Power & Political Economy

Feature Article

Compulsion Beyond Fairness: Towards a Critical Theory of Technological Abstraction in Neural Networks

Abstract: In the field of applied computer research, the problem of the reinforcement of existing inequalities through the processing of “big data” in neural networks is typically addressed via concepts of representation and fairness. These approaches, however, tend to overlook the limits of the liberal antidiscrimination discourse, which are well established in critical theory.
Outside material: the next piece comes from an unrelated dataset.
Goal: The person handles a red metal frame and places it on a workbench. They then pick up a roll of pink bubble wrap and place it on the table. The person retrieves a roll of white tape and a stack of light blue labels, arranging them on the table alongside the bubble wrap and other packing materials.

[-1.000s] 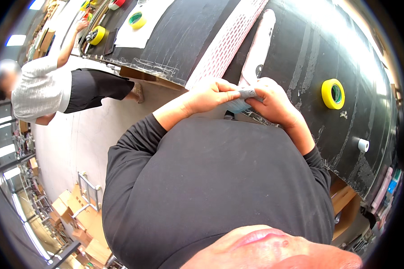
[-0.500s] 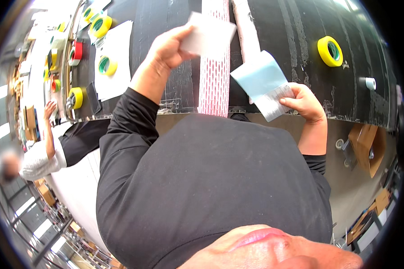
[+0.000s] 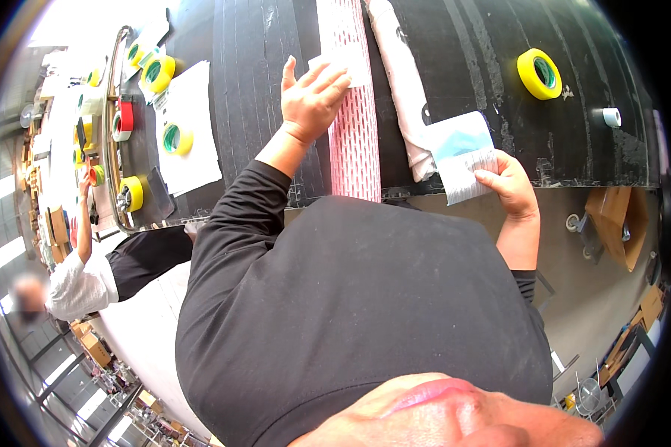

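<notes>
A long strip with a pink-and-white dashed pattern [image 3: 354,149] runs away from my body across the black table. On its far part lies a pale square sheet [image 3: 358,65]. My left hand [image 3: 314,100] rests over that sheet, fingers stretched out and thumb apart, gripping nothing. To the right, my right hand [image 3: 511,182] pinches a light-blue and white sheet [image 3: 461,153] by its lower right side, near the table's front edge. Whether it is one sheet or several, I cannot tell. A long white wrapped roll [image 3: 401,89] lies between the strip and the held sheet.
Yellow tape rolls [image 3: 538,74] lie at right and left, beside white papers [image 3: 190,141] and a red tape roll [image 3: 123,119] on the left. A small white roll [image 3: 611,117] sits far right. Another person [image 3: 82,283] stands left; a cardboard box [image 3: 615,223] is below the table's right side.
My left hand has moved down and right, laid the pale sheet on the strip and opened over it. My right hand still holds its sheet, now turned and slightly farther right.
</notes>
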The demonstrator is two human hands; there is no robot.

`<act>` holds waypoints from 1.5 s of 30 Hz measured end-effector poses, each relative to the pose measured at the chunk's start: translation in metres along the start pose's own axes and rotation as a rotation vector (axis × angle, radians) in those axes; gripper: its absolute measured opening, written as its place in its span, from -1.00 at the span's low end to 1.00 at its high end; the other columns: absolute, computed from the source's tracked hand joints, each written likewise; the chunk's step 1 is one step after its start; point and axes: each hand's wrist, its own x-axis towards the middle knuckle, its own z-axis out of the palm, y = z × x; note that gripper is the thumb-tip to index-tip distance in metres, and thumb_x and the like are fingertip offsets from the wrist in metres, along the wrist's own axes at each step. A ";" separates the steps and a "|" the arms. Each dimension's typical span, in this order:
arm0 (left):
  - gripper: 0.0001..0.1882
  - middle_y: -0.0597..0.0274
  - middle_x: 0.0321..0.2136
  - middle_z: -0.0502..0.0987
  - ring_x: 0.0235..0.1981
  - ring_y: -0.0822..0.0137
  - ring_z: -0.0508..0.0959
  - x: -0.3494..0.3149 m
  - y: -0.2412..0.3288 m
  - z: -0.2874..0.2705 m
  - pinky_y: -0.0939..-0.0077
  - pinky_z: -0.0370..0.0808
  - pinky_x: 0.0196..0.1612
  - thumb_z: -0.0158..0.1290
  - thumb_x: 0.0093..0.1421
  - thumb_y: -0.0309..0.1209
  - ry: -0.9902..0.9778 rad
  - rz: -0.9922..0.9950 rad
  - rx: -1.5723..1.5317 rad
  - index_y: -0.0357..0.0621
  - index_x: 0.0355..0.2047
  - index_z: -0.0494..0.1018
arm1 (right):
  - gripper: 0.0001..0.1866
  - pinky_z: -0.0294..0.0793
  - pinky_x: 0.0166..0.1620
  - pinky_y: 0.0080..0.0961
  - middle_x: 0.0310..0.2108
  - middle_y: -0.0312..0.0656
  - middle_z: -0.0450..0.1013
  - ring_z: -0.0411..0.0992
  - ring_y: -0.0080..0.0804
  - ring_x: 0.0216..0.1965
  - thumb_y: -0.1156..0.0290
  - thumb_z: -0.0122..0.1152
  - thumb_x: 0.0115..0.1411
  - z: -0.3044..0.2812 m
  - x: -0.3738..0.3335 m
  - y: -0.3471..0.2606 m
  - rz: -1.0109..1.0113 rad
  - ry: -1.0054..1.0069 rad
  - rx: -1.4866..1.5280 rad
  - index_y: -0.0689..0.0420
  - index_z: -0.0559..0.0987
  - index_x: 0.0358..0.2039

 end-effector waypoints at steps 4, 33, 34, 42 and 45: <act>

In this paper, I address these limits and propose a different framework for understanding technologically amplified oppression departing from the notion of “mute compulsion” (Marx), a specifically modern form of power based on the social abstraction of wage labor in market exchange. I begin with a reconstruction of the process of technological abstraction in automated pattern recognition, after which I summarize the conceptional shortcomings of representational fairness discourse. In contrast, I demonstrate how the social reproduction of exploitation is conceptualized in critical theory as being mediated through a process of social abstraction, defined as a social practice of reification that manifest in fetishization. To avoid economistic shortcomings, I contextualize the argument of social abstraction against the backdrop of social reproduction theory, which takes the juncture of various historical forms of oppression into account. I conclude by elaborating how technological abstraction corresponds to the problem of mute compulsion by replicating processes of social abstraction.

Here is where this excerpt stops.